The expected output is exactly the lines below, starting at the line with "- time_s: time" and ending at the line with "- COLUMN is", both included; no other line belongs in it.

======== RECORDS

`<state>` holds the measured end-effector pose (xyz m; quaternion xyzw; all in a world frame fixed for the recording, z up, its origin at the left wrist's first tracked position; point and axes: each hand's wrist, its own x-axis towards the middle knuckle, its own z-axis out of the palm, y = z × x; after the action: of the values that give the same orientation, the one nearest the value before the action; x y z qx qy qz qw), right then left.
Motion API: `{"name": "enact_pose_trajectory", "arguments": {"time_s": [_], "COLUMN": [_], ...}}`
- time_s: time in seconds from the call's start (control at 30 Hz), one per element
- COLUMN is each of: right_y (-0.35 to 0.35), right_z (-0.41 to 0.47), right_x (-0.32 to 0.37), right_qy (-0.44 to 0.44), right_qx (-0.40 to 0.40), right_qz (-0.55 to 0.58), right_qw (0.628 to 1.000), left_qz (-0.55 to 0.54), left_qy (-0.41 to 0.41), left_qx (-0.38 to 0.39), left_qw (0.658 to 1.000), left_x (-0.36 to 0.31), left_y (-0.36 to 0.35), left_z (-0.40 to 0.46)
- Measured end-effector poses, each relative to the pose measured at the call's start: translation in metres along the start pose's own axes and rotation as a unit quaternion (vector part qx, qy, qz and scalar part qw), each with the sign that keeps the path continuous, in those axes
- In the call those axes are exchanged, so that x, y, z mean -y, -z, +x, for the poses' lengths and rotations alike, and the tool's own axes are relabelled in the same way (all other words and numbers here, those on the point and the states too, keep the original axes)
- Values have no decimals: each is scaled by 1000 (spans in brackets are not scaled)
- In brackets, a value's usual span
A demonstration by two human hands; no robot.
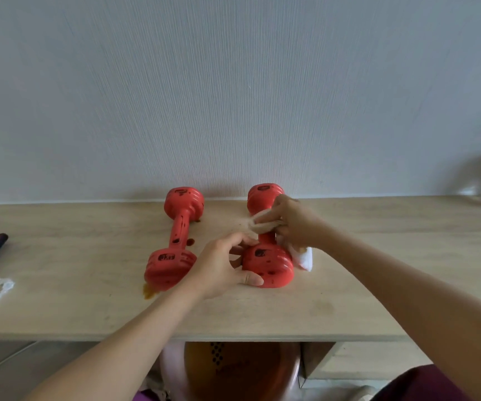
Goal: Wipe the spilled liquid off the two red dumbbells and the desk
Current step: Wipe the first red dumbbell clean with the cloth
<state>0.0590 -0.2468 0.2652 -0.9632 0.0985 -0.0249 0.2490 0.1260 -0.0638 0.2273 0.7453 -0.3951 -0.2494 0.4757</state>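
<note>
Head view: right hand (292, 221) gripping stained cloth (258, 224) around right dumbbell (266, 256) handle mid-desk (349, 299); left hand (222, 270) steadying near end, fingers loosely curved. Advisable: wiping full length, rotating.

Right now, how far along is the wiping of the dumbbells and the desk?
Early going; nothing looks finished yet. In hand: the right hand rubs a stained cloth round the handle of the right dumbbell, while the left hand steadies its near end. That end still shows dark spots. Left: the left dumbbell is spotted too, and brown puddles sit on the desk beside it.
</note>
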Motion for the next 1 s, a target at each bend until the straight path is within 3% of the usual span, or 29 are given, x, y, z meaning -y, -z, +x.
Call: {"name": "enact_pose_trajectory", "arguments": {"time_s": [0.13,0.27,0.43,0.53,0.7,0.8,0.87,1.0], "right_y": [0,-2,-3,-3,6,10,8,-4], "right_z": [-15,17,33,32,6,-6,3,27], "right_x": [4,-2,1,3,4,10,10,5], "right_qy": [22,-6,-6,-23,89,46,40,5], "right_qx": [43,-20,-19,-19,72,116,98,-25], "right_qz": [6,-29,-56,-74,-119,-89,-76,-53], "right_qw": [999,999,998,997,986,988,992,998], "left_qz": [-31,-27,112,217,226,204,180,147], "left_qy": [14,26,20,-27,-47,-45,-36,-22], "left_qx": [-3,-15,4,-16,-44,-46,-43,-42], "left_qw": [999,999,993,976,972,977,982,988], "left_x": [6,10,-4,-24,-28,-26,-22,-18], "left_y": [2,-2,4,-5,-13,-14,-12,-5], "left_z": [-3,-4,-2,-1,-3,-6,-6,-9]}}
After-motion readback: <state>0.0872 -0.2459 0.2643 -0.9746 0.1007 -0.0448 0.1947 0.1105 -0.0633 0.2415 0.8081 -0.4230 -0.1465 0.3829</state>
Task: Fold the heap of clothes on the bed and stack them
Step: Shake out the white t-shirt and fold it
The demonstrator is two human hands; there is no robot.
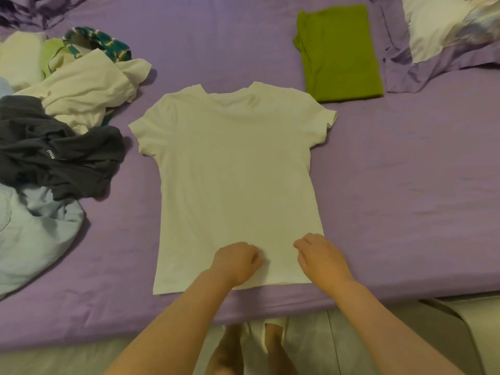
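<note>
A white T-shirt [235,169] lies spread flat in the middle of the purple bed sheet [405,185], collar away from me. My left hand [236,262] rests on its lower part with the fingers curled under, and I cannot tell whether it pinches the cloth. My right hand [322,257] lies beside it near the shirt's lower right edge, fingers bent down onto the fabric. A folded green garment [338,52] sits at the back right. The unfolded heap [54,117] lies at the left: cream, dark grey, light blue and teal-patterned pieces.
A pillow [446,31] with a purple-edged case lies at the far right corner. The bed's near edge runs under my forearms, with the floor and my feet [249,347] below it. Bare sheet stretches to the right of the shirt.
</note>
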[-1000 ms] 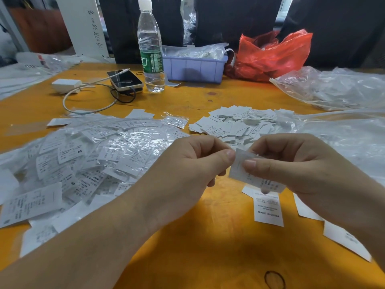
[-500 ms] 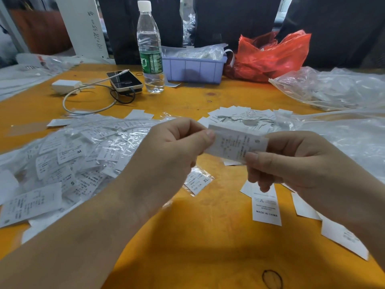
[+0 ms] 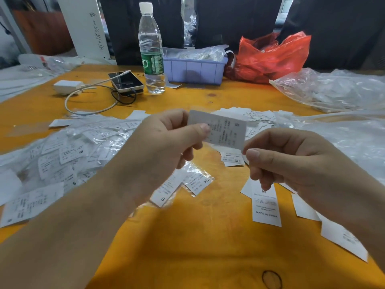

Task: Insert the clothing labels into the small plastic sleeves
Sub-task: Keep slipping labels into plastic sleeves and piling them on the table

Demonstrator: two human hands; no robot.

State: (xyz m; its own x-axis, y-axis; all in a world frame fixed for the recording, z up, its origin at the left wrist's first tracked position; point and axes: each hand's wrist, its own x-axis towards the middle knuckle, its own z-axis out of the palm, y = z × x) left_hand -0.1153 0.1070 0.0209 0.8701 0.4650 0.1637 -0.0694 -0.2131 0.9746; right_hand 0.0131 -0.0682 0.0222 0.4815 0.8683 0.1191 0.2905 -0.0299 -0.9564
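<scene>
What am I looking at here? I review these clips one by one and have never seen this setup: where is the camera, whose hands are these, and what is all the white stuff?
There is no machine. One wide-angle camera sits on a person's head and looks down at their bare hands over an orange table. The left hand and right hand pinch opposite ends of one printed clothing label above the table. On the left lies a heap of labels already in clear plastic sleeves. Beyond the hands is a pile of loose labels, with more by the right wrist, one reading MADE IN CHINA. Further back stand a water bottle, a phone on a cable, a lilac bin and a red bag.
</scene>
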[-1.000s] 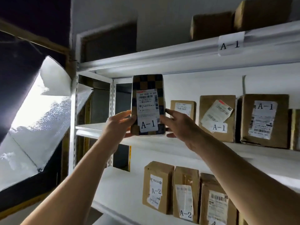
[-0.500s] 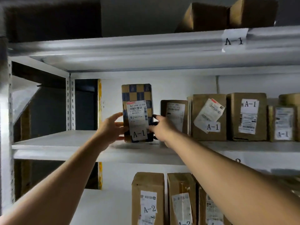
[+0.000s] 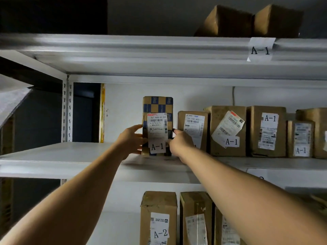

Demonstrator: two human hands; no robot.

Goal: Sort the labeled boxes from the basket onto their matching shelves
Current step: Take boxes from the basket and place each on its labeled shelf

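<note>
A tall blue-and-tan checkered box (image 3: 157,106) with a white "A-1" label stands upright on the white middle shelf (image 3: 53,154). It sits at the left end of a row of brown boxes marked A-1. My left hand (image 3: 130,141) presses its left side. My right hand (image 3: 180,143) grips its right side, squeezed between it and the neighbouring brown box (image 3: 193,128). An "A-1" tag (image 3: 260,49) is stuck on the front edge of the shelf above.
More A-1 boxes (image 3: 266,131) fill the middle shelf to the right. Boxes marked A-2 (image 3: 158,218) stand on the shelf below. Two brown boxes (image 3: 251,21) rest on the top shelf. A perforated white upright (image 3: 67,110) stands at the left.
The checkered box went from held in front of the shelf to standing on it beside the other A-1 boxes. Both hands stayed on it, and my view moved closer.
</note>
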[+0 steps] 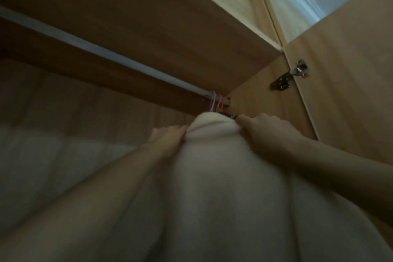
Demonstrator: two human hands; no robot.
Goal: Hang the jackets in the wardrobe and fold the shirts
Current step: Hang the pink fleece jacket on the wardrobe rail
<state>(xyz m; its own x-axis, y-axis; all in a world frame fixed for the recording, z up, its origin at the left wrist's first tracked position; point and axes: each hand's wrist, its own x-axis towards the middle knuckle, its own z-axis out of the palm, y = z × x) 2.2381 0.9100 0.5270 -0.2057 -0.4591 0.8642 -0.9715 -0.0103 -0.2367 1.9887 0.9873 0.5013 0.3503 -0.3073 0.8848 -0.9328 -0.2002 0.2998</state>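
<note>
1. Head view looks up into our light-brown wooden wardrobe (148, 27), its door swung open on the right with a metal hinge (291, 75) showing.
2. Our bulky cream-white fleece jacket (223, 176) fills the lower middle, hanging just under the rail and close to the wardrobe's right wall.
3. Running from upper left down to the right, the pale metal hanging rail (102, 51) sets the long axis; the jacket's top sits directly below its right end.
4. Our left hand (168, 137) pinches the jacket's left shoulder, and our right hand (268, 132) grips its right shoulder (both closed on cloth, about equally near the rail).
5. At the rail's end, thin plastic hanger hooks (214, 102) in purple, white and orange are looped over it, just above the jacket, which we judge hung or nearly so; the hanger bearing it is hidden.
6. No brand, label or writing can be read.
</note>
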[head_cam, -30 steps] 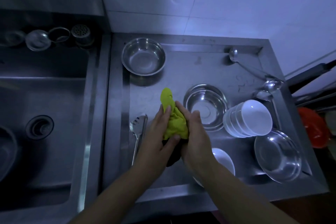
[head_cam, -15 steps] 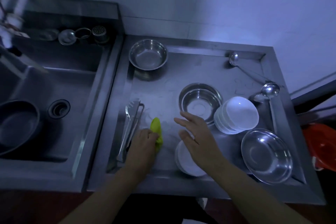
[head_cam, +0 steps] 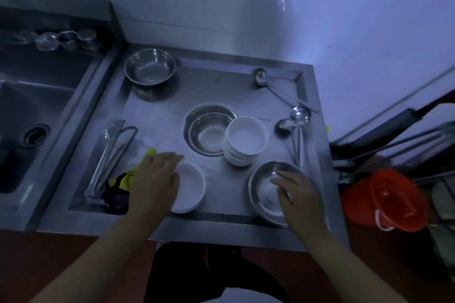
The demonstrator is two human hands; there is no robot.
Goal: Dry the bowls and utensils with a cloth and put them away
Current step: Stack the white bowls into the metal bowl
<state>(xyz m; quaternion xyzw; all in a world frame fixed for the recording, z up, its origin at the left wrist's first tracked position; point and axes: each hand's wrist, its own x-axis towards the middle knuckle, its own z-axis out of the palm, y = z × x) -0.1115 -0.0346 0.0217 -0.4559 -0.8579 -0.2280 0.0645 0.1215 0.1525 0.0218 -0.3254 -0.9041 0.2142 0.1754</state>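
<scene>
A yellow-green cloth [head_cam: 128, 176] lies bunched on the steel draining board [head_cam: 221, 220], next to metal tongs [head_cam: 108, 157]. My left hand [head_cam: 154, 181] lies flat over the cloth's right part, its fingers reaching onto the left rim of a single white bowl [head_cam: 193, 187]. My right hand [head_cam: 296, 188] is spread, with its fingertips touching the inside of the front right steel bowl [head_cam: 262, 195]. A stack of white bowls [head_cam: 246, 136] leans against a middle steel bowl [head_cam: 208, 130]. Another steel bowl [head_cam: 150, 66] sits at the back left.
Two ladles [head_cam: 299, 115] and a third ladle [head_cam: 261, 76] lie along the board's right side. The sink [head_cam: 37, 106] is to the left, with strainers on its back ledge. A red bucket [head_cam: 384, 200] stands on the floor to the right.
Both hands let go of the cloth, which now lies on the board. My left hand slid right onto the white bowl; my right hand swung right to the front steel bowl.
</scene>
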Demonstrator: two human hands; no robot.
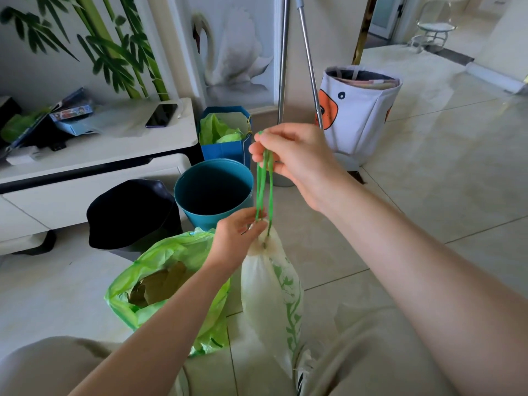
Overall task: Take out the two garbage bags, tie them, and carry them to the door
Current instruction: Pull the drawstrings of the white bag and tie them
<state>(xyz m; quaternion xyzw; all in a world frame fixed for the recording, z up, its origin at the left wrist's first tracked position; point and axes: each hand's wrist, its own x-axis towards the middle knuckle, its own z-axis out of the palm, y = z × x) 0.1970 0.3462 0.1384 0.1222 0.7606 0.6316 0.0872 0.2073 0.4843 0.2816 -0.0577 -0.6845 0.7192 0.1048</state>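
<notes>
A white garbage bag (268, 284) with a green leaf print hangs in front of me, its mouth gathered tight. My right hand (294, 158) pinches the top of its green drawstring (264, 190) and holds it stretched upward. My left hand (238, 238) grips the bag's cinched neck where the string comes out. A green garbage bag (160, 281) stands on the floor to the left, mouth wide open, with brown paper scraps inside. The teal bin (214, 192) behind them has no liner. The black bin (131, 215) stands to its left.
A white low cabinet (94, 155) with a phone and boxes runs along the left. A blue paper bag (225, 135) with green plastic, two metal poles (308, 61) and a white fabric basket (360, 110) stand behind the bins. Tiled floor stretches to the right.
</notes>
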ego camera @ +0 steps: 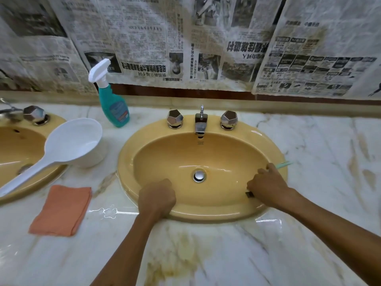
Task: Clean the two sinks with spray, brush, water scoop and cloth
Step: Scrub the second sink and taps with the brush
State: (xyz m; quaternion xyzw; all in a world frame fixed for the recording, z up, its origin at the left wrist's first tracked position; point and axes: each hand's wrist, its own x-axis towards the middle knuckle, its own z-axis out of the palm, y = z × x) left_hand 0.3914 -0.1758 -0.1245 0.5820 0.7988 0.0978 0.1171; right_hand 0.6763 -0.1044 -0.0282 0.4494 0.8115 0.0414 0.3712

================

*ANSWER TO THIS TASK*:
- time_s: time in seconds from the call's start (control at 30 Hz), one per element
- COLUMN is each of: right_y (-0.35 to 0.35), right_z (-0.41 to 0.47), right_x (-0.32 to 0.37), right_qy (-0.44 to 0.44), right_qx (-0.40 to 0.40), right_qz (-0.55 to 0.58), right_qw (0.628 to 1.000), left_qz (-0.55 to 0.54), left_qy (-0.41 to 0.41), left_qx (-0.38 to 0.39), left_qw (0.658 to 1.000), left_x (-0.36 to 0.31), left_y (-0.36 to 0.35), left_z (-0.40 to 0.46)

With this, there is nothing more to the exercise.